◆ TASK REQUIREMENTS: Of the records that follow, copy only the lines from the line containing "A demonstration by" to the line containing "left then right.", both included, exactly as written.
═══ DATA UNDER STUDY
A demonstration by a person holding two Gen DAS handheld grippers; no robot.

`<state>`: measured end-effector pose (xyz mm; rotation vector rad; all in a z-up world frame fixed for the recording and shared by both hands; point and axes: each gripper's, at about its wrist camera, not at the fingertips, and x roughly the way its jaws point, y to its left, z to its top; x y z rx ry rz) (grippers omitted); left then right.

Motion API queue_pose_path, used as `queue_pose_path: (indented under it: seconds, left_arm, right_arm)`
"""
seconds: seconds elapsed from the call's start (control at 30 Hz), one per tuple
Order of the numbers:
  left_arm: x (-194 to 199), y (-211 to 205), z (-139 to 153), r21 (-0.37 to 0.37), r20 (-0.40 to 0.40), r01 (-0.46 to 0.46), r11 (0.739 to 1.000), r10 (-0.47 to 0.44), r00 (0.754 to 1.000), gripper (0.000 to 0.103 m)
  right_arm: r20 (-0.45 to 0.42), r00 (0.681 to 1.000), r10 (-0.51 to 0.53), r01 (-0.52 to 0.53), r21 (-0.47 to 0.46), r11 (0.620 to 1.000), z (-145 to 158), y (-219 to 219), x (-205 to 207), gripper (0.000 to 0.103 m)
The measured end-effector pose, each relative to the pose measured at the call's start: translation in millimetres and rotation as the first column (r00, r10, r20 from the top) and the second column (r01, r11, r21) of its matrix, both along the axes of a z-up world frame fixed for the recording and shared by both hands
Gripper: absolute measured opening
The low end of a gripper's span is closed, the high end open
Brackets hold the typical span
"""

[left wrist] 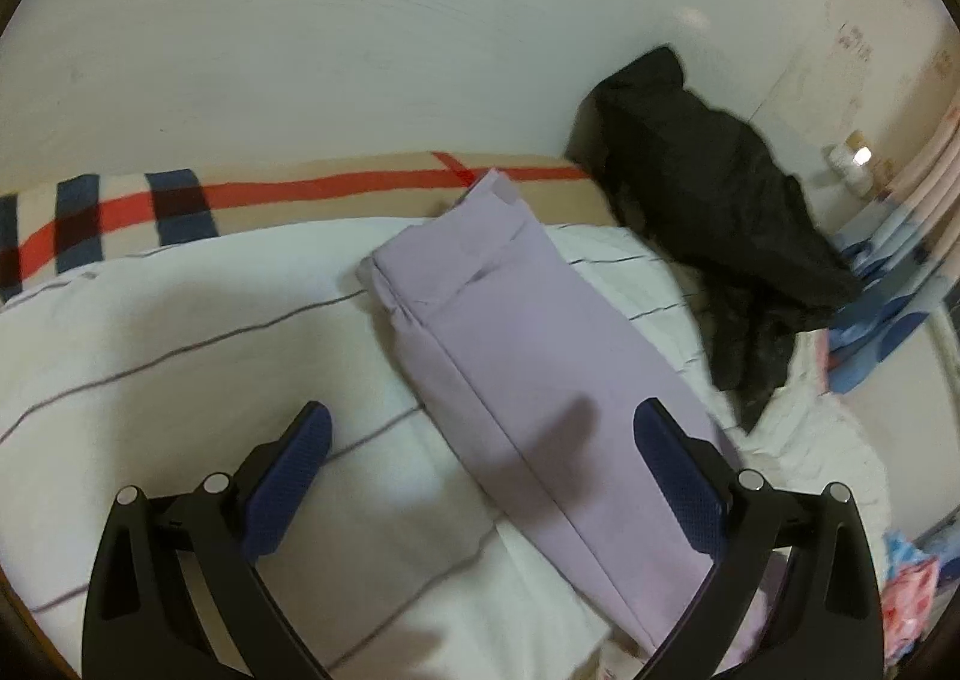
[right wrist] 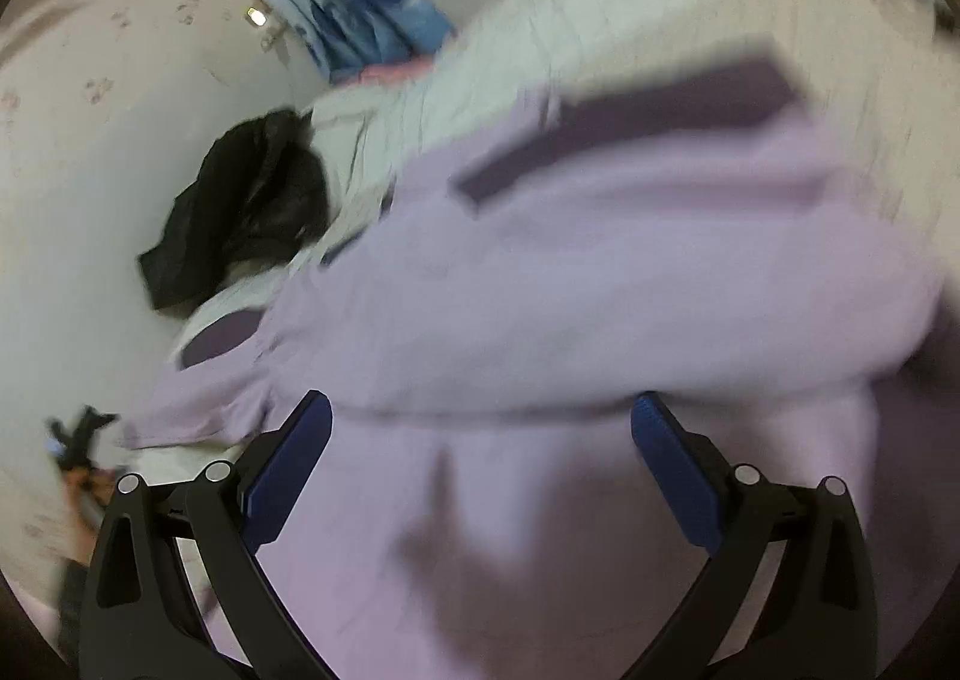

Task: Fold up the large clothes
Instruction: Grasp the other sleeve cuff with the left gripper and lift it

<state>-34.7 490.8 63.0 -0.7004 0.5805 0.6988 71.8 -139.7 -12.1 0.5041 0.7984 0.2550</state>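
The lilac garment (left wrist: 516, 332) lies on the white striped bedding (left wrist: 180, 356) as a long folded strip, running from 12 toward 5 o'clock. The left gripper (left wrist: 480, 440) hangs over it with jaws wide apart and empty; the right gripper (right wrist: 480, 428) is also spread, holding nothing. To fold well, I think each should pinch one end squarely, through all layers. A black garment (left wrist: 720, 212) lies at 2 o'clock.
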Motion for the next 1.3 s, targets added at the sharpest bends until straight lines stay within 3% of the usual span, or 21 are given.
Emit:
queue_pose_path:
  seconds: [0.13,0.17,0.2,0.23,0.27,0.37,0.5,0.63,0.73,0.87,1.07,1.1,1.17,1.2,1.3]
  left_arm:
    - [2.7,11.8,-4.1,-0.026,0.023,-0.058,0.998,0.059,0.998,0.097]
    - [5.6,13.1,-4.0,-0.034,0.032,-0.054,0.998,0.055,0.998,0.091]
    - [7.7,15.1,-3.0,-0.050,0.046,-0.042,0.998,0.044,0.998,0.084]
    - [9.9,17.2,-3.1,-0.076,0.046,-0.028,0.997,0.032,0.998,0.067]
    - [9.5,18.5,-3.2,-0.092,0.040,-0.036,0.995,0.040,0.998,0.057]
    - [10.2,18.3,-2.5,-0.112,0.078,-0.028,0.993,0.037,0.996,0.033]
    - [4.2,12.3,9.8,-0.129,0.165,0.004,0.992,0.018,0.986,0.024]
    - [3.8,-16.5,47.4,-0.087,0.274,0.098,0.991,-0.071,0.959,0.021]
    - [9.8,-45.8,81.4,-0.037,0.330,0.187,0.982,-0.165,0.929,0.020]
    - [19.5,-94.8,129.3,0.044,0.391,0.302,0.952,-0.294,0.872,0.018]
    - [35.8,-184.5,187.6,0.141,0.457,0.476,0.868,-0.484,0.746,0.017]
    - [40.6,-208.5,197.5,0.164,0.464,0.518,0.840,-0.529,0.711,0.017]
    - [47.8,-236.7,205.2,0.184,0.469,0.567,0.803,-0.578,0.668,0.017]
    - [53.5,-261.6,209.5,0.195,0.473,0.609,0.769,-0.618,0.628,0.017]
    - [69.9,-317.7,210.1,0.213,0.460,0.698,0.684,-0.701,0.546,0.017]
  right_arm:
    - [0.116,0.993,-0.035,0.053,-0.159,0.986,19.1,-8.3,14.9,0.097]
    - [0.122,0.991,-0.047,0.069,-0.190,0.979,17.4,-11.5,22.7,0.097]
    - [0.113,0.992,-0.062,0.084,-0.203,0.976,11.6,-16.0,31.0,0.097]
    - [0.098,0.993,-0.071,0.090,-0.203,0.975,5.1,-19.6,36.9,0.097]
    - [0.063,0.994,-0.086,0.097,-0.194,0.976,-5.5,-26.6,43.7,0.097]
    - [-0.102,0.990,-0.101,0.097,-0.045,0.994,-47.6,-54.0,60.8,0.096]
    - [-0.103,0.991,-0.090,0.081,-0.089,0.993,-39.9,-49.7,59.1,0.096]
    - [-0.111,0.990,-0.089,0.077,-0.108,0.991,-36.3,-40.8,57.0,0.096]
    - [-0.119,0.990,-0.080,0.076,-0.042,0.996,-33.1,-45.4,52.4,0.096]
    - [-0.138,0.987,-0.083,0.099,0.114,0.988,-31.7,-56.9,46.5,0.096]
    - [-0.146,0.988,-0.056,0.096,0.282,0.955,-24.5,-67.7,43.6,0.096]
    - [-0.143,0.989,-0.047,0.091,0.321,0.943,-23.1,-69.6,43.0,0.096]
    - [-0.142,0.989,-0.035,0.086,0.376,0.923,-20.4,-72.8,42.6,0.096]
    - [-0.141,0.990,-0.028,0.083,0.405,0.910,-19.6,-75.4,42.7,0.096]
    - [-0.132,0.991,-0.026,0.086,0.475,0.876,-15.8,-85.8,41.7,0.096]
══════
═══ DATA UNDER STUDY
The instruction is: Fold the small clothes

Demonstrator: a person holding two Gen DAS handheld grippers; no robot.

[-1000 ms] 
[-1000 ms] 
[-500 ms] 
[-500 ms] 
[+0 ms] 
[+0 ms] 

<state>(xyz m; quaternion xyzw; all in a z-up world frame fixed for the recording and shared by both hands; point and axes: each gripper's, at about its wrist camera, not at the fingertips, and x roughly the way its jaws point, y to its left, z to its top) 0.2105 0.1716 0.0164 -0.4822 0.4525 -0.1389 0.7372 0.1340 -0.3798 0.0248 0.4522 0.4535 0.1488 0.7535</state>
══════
◆ RESULT FOR THIS EXERCISE:
A demonstration by a person holding two Gen DAS handheld grippers; no robot.

`<state>`: measured end-effector pose (xyz mm; rotation vector rad; all in a z-up world frame fixed for the recording and shared by both hands; point and axes: each gripper's, at about its wrist camera, not at the fingertips, and x roughly the way its jaws point, y to its left, z to its top; x y z rx ry rz) (grippers omitted); left then right.

Here is where the answer stops.